Problem requirements
Looking at the listing, state how many of its lines contain the string "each". Write only the number.

══ Information shown ══

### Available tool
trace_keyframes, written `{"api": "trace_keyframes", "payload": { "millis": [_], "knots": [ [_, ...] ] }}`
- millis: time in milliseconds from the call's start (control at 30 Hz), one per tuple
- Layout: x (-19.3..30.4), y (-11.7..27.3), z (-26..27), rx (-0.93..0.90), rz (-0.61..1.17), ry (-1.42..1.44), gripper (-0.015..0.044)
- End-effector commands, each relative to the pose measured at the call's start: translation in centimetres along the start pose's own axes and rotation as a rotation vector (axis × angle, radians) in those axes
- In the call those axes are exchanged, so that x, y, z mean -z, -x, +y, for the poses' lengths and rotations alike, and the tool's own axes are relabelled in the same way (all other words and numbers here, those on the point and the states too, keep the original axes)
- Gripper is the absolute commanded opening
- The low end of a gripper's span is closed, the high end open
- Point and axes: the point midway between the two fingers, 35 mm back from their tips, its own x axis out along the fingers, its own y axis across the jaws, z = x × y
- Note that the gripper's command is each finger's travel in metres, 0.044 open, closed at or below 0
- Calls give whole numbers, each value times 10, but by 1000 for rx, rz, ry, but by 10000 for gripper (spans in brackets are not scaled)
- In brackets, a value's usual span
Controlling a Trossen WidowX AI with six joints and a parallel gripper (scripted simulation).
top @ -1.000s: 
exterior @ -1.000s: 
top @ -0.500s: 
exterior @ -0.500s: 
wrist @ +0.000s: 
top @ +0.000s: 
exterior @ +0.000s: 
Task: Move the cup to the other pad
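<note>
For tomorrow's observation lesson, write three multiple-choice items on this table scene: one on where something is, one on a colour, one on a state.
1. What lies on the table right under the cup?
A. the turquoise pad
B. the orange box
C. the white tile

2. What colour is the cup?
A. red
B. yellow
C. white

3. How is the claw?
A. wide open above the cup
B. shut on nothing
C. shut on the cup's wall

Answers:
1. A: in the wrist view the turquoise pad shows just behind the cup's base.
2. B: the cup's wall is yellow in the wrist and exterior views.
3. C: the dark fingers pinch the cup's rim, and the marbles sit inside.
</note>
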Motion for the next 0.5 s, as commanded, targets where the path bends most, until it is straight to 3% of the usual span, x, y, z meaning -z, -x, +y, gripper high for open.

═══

Result
3